EXERCISE: From the data below, copy each line that includes the word "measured".

INPUT DATA:
********

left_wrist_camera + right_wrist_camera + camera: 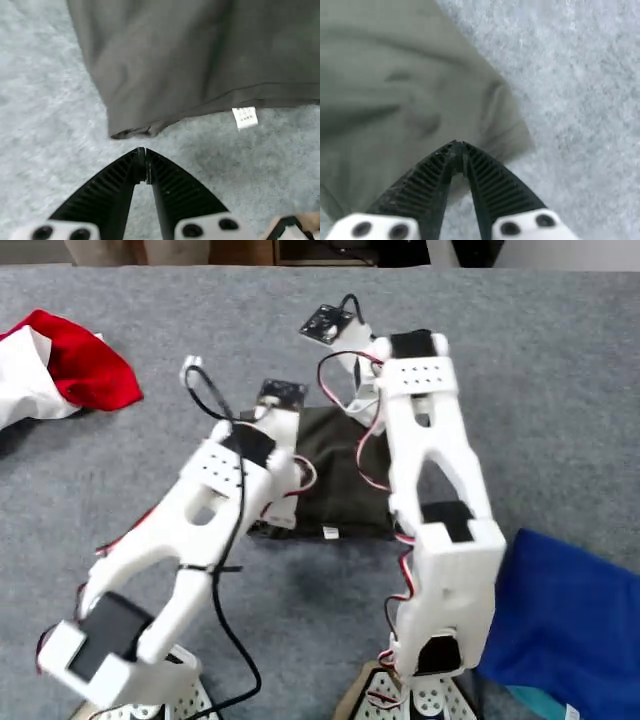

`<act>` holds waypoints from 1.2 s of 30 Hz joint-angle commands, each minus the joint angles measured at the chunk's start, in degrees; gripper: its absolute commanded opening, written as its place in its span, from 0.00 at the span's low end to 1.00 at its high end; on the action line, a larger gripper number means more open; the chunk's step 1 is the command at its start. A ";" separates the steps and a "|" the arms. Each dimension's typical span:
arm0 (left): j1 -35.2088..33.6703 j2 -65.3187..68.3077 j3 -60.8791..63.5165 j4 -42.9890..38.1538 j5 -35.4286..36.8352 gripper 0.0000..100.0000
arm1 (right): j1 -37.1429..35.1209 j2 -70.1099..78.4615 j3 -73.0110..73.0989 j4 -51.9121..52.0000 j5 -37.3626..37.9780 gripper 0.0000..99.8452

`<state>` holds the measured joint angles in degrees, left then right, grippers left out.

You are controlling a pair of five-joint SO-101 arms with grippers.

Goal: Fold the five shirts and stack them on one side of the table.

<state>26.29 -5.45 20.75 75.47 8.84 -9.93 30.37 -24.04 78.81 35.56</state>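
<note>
High view has the dark shirt [335, 495] folded small mid-surface [560, 390] with both arms bent over it. A red-and-white shirt [70, 370] is bunched toward the far left corner, a blue shirt [570, 620] at the near right corner. The left end effector [145, 162] is pinched closed just off the shirt's near hem, and the right end effector [459, 150] is closed above a corner — neither holds cloth. I'd say this fold looks about done; next calls for opening up, gripping the bundle and carrying it to one side.

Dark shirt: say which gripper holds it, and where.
Neither, as far as shows. The left gripper is shut beside the dark shirt, off its edge; the right gripper is shut over one corner.
</note>
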 commanded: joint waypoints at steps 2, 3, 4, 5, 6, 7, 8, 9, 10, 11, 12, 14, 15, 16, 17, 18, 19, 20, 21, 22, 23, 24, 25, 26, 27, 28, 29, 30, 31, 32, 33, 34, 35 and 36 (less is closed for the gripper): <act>0.79 5.05 0.88 -6.07 1.76 0.02 | -0.57 5.58 -9.45 -0.79 -0.62 0.01; 1.05 6.29 0.79 -6.68 1.76 0.02 | -0.31 7.52 -11.12 -0.79 -0.44 0.01; 1.23 7.08 0.62 -7.12 1.76 0.02 | 0.40 9.71 -12.70 -0.79 -0.26 0.01; 1.85 7.87 0.53 -7.65 1.85 0.02 | 1.01 12.09 -14.29 -1.23 -0.26 0.01; 2.29 8.57 0.62 -8.26 1.85 0.02 | 1.71 14.55 -15.78 -2.29 -0.26 0.01; 2.73 9.27 0.79 -8.79 1.85 0.02 | 2.59 17.27 -17.19 -3.60 -0.26 0.01; 2.90 9.80 0.88 -9.14 1.85 0.02 | 3.56 19.65 -18.51 -4.84 -0.18 0.01; 3.43 10.15 1.05 -9.23 2.02 0.02 | 4.18 21.93 -20.44 -5.27 0.00 0.01; 3.87 10.51 1.32 -9.41 2.55 0.02 | 4.79 23.52 -22.81 -4.40 0.88 0.01; 4.40 10.95 1.49 -9.41 2.73 0.02 | 4.97 24.84 -25.45 -3.08 1.76 0.01; 4.92 11.21 1.58 -9.32 2.73 0.02 | 5.49 25.98 -27.65 -1.85 2.29 0.01; 5.80 11.21 2.11 -9.41 2.64 0.02 | 6.11 28.35 -32.13 0.26 2.46 0.01; 5.89 11.30 2.29 -9.23 2.64 0.02 | 6.20 29.58 -33.98 0.88 2.55 0.01; 5.98 11.21 2.64 -9.23 2.55 0.02 | 6.29 30.73 -35.91 1.58 2.55 0.01; 5.98 11.12 3.08 -9.23 2.55 0.02 | 6.29 31.60 -37.85 2.55 2.55 0.01; 5.98 11.12 3.34 -9.14 2.46 0.02 | 6.11 32.48 -39.87 3.69 2.64 0.01; 5.80 11.12 3.43 -8.97 2.20 0.02 | 6.02 32.92 -41.98 5.27 2.64 0.01; 5.71 10.95 3.60 -8.88 1.49 0.02 | 5.67 33.10 -44.35 7.30 2.64 0.01; 5.63 10.59 3.34 -8.62 1.05 0.02 | 5.14 33.10 -46.99 9.85 2.73 0.01; 5.10 9.89 2.90 -7.65 0.88 0.02 | 4.70 33.10 -49.71 12.40 2.73 0.01; 4.40 8.75 1.93 -6.42 0.79 0.02 | 4.09 33.19 -52.62 14.77 2.73 0.01; 3.78 7.25 0.88 -5.10 0.62 0.02 | 3.56 33.36 -55.52 16.97 2.73 0.01; 2.73 5.85 -0.26 -3.96 0.53 0.02 | 3.12 33.36 -58.59 19.43 2.64 0.01; 1.58 4.26 -1.58 -2.90 0.44 0.02 | 2.77 33.27 -61.49 21.80 2.46 0.01; 0.53 2.59 -2.99 -1.49 0.44 0.02 | 2.33 33.01 -64.84 23.65 1.93 0.01; -0.44 0.92 -4.57 0.00 0.35 0.02 | 2.33 32.66 -67.82 23.82 0.18 0.01; -1.14 -0.66 -5.98 1.41 -0.35 0.02 | 2.51 31.69 -70.02 23.65 -1.32 0.01; -1.85 -2.24 -7.21 2.55 -1.05 0.02 | 2.59 30.46 -71.16 23.65 -1.49 0.01; -2.29 -3.65 -8.44 3.43 -1.49 0.02 | 2.51 28.97 -70.46 23.65 -1.41 0.01; -2.90 -4.97 -9.58 4.04 -1.58 0.02 | 2.33 27.03 -69.14 23.65 -1.41 0.01; -3.60 -5.85 -10.55 4.22 -1.49 0.02 | 2.24 24.92 -67.21 23.65 -1.67 0.01; -4.31 -6.64 -11.08 3.87 -1.49 0.02 | 2.24 22.64 -63.87 23.65 -1.76 0.01; -5.01 -6.90 -11.34 2.81 -1.41 0.02 | 2.24 20.09 -59.91 23.65 -1.85 0.01; -5.71 -6.73 -11.16 1.14 -1.23 0.02 | 2.24 17.27 -55.60 23.65 -2.02 0.01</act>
<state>22.42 -9.41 12.75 78.64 7.87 -7.03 57.98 -87.08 101.49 34.24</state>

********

EXERCISE RESPONSE:
`<act>` holds waypoints from 1.2 s of 30 Hz joint-angle commands, each minus the joint angles measured at the chunk's start, in degrees; gripper: its absolute commanded opening, written as its place in its span, from 0.00 at the span's low end to 1.00 at its high end; on the action line, a larger gripper number means more open; the chunk's step 1 is the command at its start. A ";" separates the steps and a "|" the arms. Each dimension's typical span:
`<state>` holds the measured joint angles in degrees, left then right, grippers left out.

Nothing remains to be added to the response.